Man sollte den Dogenpalast in aller Ruhe schon von außen betrachten, von der Piazetta und der Mole aus. Hinzu kommt der prächtige Innenhof mit den beiden Brunnen, der Renaissancetreppe und dem Blick auf den gotischen Markusdom. Man befindet sich im Zentrum eines der mächtigsten Staaten des christlichen Mittelalters während mehrerer Jahrhunderte. Entsprechend ist die Ausstattung vom Feinsten. Wo andernorts ab und an ein berühmtes Kunstwerk hängt, stolpert man hier fast über die vielen Tintorettos, Tizians, Veroneses, Tiepolos, Bellinis, Carpaccios etc. – und das am ursprünglichen Ort. Ein Audioguide auch auf deutsch ist hilfreich bei der Erfassung der Geschichte Venedigs anhand des Hauses und der Räume, lenkt den Blick auf einzelne Kunstwerke, entschleunigt, lädt ein zum genauen Hinschauen. Ergänzt wird er in mehreren Räumen durch prägnante Texte auch auf deutsch. Wer Probleme mit einer Vielzahl anderer Touristen hat, ist im Dogenpalast (wie wohl in Venedig überhaupt) nicht am rechten Platz.
Man sollte sich trotz aller Kunstwerke bewusst sein, dass man sich am Ort einer (oft rücksichtslosen) Machtausübung befindet. Die äußert sich etwa in vielen Türen, mit denen man Zu- und Abgänge lenken konnte. Oder in den Mauerschlitzen zum anonymen Hinterlegen von Denunziationen. Oder in den häufigen Uhren, die auf die hier herrschende Zeitökonomie verweisen. Seit der beginnenden Neuzeit mit der Entdeckung Amerikas war Venedig ein Staat im Niedergang. Die Adelsrepublik versuchte, mit einer allumfassenden Bespitzelung ihrer Bürger ihr überkommenes politisches System zu bewahren. So waren auch die Masken im immer ausgedehnteren Karneval primär der Versuch, diesem Spitzelsystem zumindest teilweise zu entkommen. Als 1797 Napoleon auftauchte, brach der venezianische Staat in sich zusammen. Die Soldaten haben große Teile der Inneneinrichtung als Kriegsbeute mitgehen lassen.

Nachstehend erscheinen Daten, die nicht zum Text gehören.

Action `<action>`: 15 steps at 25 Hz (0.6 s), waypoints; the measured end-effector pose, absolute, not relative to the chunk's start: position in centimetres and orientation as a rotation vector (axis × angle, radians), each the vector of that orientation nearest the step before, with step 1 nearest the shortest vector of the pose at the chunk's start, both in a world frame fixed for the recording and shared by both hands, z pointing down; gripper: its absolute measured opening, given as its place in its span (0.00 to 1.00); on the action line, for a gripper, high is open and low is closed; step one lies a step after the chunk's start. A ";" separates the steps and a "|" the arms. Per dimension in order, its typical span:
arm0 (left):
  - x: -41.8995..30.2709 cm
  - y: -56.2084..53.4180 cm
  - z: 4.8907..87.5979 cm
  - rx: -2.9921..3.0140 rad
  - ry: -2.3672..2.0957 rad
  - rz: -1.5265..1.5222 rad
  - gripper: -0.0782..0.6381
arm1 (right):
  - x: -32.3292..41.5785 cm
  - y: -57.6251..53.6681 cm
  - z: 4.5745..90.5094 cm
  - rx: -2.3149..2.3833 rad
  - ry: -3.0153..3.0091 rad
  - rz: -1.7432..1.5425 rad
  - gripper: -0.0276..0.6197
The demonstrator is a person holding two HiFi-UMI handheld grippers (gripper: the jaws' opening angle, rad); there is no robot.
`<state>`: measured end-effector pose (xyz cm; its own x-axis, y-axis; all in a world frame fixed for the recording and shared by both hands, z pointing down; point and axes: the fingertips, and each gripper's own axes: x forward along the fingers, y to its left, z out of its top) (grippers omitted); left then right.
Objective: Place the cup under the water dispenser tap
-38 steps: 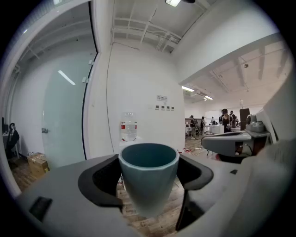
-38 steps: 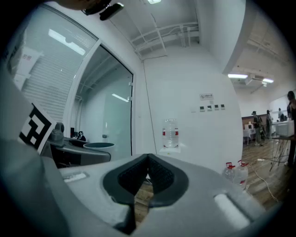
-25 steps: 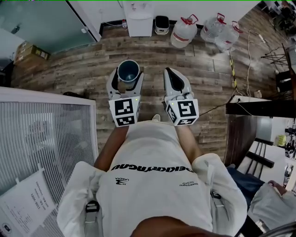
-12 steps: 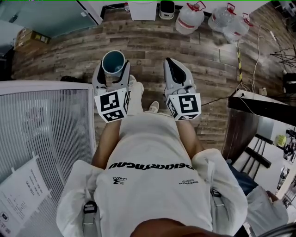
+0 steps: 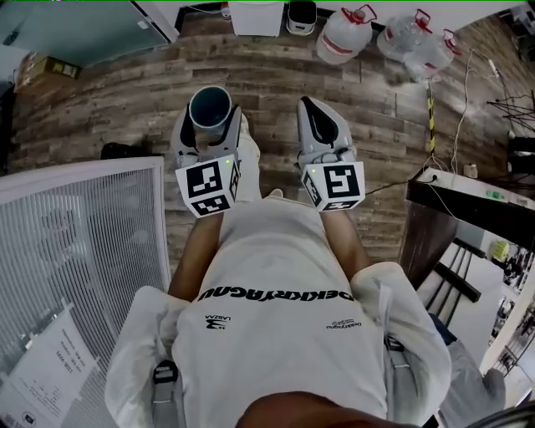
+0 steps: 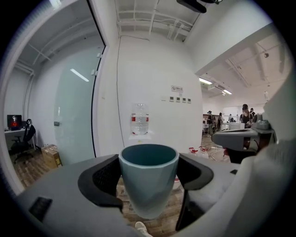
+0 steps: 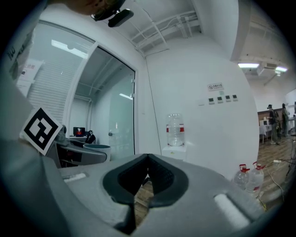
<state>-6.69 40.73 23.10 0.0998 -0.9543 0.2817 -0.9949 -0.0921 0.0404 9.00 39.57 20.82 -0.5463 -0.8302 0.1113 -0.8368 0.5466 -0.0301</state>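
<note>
While a person stands on a wood-plank floor (image 5: 276, 75), seen from above, the left gripper (image 5: 209, 132) grasps a teal cup (image 6: 149, 185), its two dark pads pressing the cup's sides. The cup is upright, mouth up and empty, its long axis vertical. The right gripper (image 5: 311, 113) is clenched on nothing, jaws meeting, and is held level beside the left.

The white water dispenser (image 5: 255, 15) stands against the far wall, between twelve and one o'clock from the cup and well apart from it. In the left gripper view it sits straight behind the cup's rim, with a clear bottle (image 6: 139, 118) on top. Its tap is too small to make out. The left hand carries the cup, so the approach is its job, and the cup is already upright for setting down.

Only bare planks lie between cup and dispenser. A small bin (image 5: 301, 15) stands just right of the dispenser. Three spare water jugs (image 5: 341, 38) cluster at two o'clock. A glass partition (image 5: 84, 29) runs at ten o'clock. A white ribbed surface (image 5: 84, 251) lies at eight o'clock, beside the person.
</note>
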 end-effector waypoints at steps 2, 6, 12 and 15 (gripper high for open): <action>-7.3 37.3 23.4 2.154 -1.946 0.263 0.61 | 8.2 36.2 21.2 1.448 -2.683 0.124 0.04; -8.6 29.3 23.8 2.173 -1.913 0.280 0.61 | 6.5 28.2 21.5 1.465 -2.669 0.137 0.04; -10.8 16.6 23.2 2.215 -1.841 0.331 0.61 | 4.3 16.1 20.9 1.523 -2.609 0.193 0.04; -11.6 11.0 23.0 2.240 -1.812 0.347 0.61 | 3.7 10.9 20.9 1.566 -2.586 0.207 0.04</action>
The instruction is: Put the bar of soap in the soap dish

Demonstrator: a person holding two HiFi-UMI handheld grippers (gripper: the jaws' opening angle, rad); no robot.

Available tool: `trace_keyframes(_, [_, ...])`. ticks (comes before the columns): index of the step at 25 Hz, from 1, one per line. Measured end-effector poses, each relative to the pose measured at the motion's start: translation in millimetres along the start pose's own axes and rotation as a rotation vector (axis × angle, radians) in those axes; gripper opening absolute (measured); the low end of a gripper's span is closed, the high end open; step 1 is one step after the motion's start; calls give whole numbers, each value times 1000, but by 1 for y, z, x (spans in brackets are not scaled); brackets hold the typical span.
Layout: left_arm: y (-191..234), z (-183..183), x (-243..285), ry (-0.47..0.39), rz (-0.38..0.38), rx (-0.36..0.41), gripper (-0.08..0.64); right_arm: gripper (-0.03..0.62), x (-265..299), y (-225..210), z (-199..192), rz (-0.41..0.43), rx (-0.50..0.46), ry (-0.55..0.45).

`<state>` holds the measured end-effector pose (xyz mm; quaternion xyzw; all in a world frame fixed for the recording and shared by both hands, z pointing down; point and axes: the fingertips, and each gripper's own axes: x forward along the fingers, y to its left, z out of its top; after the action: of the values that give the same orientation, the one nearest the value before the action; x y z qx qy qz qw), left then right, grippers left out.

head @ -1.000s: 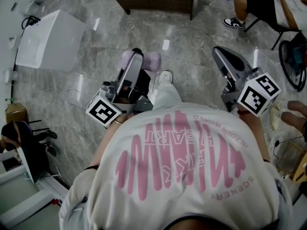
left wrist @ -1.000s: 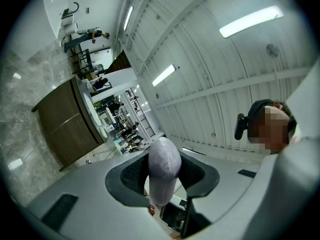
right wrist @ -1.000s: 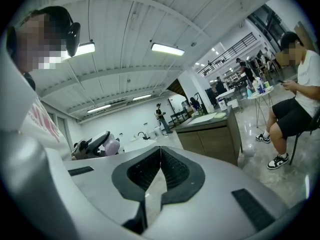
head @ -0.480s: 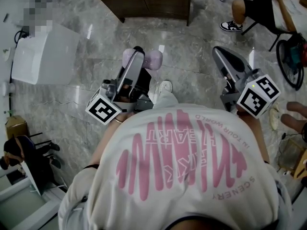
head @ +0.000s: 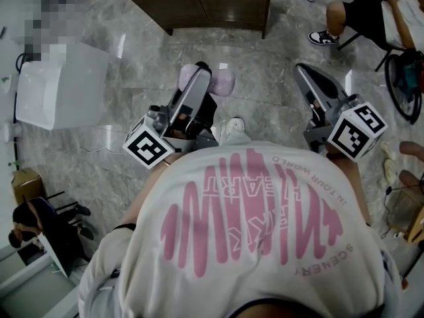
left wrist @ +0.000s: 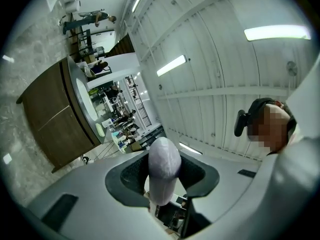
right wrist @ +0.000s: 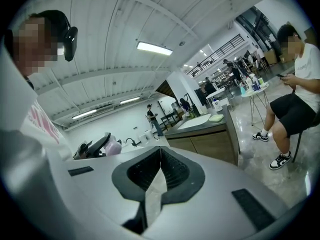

Zu den Räumen mitsamt Vorzimmern der verschiedenen Gremien zur Machtausübung, dem Kollegiensaal, dem Saal des Senats, dem Saal des Rats der Zehn, gesellen sich die Räume der diesem Machterhalt dienenden Gerichtsbehörden. Eine Schau alter Waffen in mehreren Sälen verweist auf eine weitere (nicht unwichtige) Basis der Macht. Am Ende des ersten Teils des Rundgangs liegen mit der Sala dello Scrutinio mit dem Triumphbogen und der Sala del Maggior Consiglio, dem Saal des großen Rats die größten Räume des Palastes. Allein der letztgenannte misst für die bis zu 1800 Rats-Mitglieder 55 x 25 m.
Es ist nur konsequent, dass sich ein Gang in das Neue Gefängnis anschließt, das, vom Dogenpalast durch einen Kanal getrennt, seit 1614 durch die berühmte Seufzerbrücke verbunden ist. Nach all der Pracht ist ein bisschen Grusel nicht unangebracht, auch wenn die durch Casanova berühmt-berüchtigten Bleikammern unterm Dach nicht zu sehen sind. Leider wird in den leeren Zellen auf das Strafsystem und die Haftbedingungen früherer Jahrhunderte wenig eingegangen, in dem Körperstrafen üblich waren. Man hat verstümmelt oder getötet. Eingesperrt hat man, wenn man sich einen (meist pekuniären) Vorteil erhoffte. Die Hinrichtungsstätte Venedigs befand sich gleich neben dem Dogenpalast auf der Piazetta zur Mole hin zwischen den beiden Säulen. Man wollte ja abschrecken.
Wer nach dem ausführlichen Rundgang noch Zeit hat, sollte in das kleine Museum der Bauhütte des Dogenpalasts innen beim Eingang gehen. Dort befinden sich neben Erläuterungen zur Baugeschichte mitsamt Vorgängerbauten originale Säulen und Kapitäle jetzt auf Augenhöhe, die zum Schutz am Gebäude durch Kopien ersetzt worden waren.